6) Improper authentication (CVE-ID: CVE-2025-62593)
The vulnerability allows a remote attacker to compromise the affected system.
The vulnerability exists due to improper authentication implemented on "/api/jobs" and "/api/job_agent/jobs/" endpoints. A remote attacker can trick the victim into visiting a malicious website and force the victim's browser into sending a crafted payload to the affected endpoints available at the developer's machine, resulting in remote code execution.
7) Infinite loop (CVE-ID: CVE-2025-62727)
The vulnerability allows a remote attacker to perform a denial of service (DoS) attack.
The vulnerability exists due to infinite loop. A remote attacker can send a specially crafted HTTP Range header that triggers quadratic-time processing in Starlette's FileResponse Range parsing/merging logic and cause denial of service conditions.
8) OS Command Injection (CVE-ID: CVE-2025-64756)
The vulnerability allows a remote user to execute arbitrary shell commands on the target system.
The vulnerability exists due to improper input validation when processing file names. A remote user can pass specially crafted filename to the application and execute arbitrary OS commands on the target system.
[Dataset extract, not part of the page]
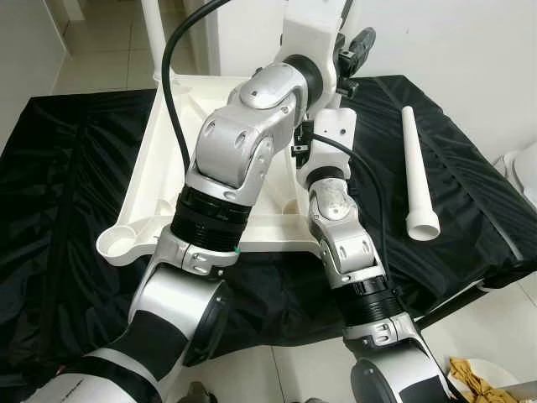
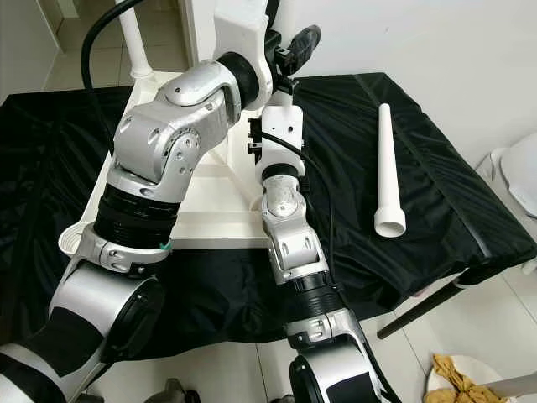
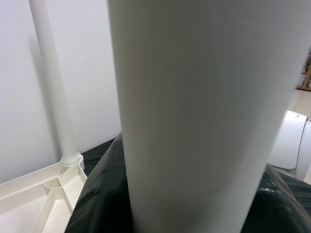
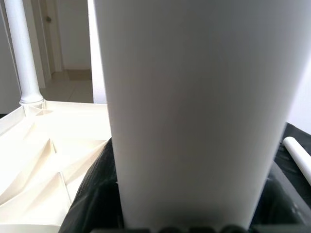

Successful exploitation of this vulnerability may result in complete compromise of vulnerable system.
9) Insecure dfefault initialization of resource (CVE-ID: CVE-2025-66416)
The vulnerability allows a remote attacker to bypass implemented security restrictions.
The vulnerability exists due to software does not enable DNS rebinding protection by default for HTTP-based servers. A remote attacker can trick the victim into visiting a malicious website and to bypass same-origin policy restrictions by exploiting DNS rebinding and initiate requests to the local MCP server.
Successful exploitation of the vulnerability requires that an HTTP-based MCP server is running on the localhost without authentication using FastMCP with streamable HTTP or SSE transport, and has not configured TransportSecuritySettings.
10) Improper Control of Dynamically-Managed Code Resources (CVE-ID: CVE-2025-9905)
The vulnerability allows a remote attacker to execute arbitrary code on the target system.
The vulnerability exists due to improper input validation within the Model.load_model() method. A remote attacker can trick the victim into loading a crafted .h5/.hdf5 model archive and execute arbitrary code on the system.
11) Deserialization of Untrusted Data (CVE-ID: CVE-2025-9906)
The vulnerability allows a remote attacker to execute arbitrary code on the target system.
The vulnerability exists due to insecure input validation when processing serialized data even when "safe_mode" is enabled. A remote attacker can trick the victim into loading a specially crafted Keras v3 model and execute arbitrary code on the system.
This vulnerability exists due to an incomplete fix for #VU106013 (CVE-2025-1550) and #VU120185 (CVE-2025-8747).
Remediation
Install update from vendor's website.